The master of disaster, Irwin Allen (The Towering Inferno, The Poseidon Adventure), produced this three-hour TV movie about a handful of people trapped on a bridge collapsing at both ends. Making matters worse, one of them is a fleeing bank robber (Desi Arnaz, Jr.) who won’t let rescuers come near the victims for fear he’ll be captured. The hostages on the bridge include The Naked Gun‘s Leslie Nielsen as the father of a sick baby (whose crying becomes insufferable), Barbara Rush as his love interest, The Brady Bunch‘s Eve Plumb as a frigging nun, and Richard Gilliland (Designing Women) as a wounded police officer. James MacArthur (Swiss Family Robinson, Hang ‘Em High) gets top billing as the man who leads the rescue effort.

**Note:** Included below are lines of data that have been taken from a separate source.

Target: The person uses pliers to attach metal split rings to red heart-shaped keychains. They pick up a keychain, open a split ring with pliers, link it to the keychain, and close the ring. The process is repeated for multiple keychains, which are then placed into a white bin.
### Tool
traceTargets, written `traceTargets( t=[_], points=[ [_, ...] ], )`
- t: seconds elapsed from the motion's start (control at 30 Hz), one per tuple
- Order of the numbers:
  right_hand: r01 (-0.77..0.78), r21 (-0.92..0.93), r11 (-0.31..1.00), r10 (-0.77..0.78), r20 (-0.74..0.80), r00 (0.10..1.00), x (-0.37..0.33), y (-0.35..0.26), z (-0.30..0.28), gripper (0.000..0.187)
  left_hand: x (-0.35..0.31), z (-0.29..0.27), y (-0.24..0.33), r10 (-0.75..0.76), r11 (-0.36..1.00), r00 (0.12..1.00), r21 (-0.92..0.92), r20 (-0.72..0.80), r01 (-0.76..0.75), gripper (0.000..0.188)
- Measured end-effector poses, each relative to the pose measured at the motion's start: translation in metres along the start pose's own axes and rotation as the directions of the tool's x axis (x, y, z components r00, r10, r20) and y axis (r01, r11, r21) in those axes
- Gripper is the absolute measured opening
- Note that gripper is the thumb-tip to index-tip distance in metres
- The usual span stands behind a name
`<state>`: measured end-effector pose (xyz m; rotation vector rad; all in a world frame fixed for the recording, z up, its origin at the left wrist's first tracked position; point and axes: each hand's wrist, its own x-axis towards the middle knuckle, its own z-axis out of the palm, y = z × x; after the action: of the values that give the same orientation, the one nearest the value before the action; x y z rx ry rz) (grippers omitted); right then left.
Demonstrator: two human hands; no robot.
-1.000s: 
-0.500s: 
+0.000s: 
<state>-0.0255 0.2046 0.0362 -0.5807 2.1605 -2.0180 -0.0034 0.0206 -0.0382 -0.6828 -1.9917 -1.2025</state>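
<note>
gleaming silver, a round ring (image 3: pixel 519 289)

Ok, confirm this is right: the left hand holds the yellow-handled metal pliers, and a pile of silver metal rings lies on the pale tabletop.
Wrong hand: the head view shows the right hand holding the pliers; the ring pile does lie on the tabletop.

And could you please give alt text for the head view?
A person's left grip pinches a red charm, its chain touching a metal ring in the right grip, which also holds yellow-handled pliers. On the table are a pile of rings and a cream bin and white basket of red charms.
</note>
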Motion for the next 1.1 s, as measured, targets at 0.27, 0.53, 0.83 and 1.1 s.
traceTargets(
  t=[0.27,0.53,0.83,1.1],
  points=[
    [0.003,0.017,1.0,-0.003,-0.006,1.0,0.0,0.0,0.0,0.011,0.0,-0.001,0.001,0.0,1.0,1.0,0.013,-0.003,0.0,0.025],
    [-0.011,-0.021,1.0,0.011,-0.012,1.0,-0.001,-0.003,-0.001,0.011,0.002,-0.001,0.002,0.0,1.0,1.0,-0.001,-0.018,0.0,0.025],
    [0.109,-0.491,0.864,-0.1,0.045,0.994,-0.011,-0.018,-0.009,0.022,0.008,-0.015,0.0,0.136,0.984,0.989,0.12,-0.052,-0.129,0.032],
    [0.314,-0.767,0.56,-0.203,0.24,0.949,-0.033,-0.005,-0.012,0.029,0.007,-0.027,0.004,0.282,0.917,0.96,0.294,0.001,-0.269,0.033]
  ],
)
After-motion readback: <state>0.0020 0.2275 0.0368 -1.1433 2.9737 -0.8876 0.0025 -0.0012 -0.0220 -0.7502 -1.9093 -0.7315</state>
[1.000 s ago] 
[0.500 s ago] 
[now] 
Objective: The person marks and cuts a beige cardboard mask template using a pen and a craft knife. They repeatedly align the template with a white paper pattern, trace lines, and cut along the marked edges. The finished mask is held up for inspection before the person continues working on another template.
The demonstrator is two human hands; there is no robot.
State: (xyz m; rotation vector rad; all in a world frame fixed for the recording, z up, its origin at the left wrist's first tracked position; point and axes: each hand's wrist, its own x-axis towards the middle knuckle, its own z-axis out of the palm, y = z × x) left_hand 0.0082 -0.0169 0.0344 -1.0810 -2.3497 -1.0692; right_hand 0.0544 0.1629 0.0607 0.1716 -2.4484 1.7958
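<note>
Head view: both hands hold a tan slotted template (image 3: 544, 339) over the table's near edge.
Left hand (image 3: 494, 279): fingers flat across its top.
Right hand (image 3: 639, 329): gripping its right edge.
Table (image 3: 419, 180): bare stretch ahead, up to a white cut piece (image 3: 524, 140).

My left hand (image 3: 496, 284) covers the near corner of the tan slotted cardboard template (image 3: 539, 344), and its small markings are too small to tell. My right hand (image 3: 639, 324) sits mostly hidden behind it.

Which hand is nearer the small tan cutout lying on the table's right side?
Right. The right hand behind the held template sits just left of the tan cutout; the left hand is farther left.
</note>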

The Night the Bridge Fell Down suffers tremendously from having too little story spread over too many hours of run time. It’s less annoying when padded out with flashbacks shedding light on characters’ backstories, but you’ll be tempted to hit the fast-forward button watching characters climb up and down steel girders for minutes on end. There’s little sense of genuine peril, and the film hyper-focuses on the most annoying character of the bunch — Desi Arnaz Jr’s. You’ll wish that bastard would have fallen off the bridge early on, or that someone would grow a pair and push him off. Nielsen is hamstrung in a weak role that ultimately paints him as a villain when he should have been a hero. Gilliland has the most engaging character, but he’s wounded and unconscious most of the time.

With little spectacle and no characters worth investing in, The Night the Bridge Fell Down is nearly unwatchable.

With Gregory Sierra, Char Fontane, Philip Baker Hall, and Ted Gehring. Directed by Georg Fenady.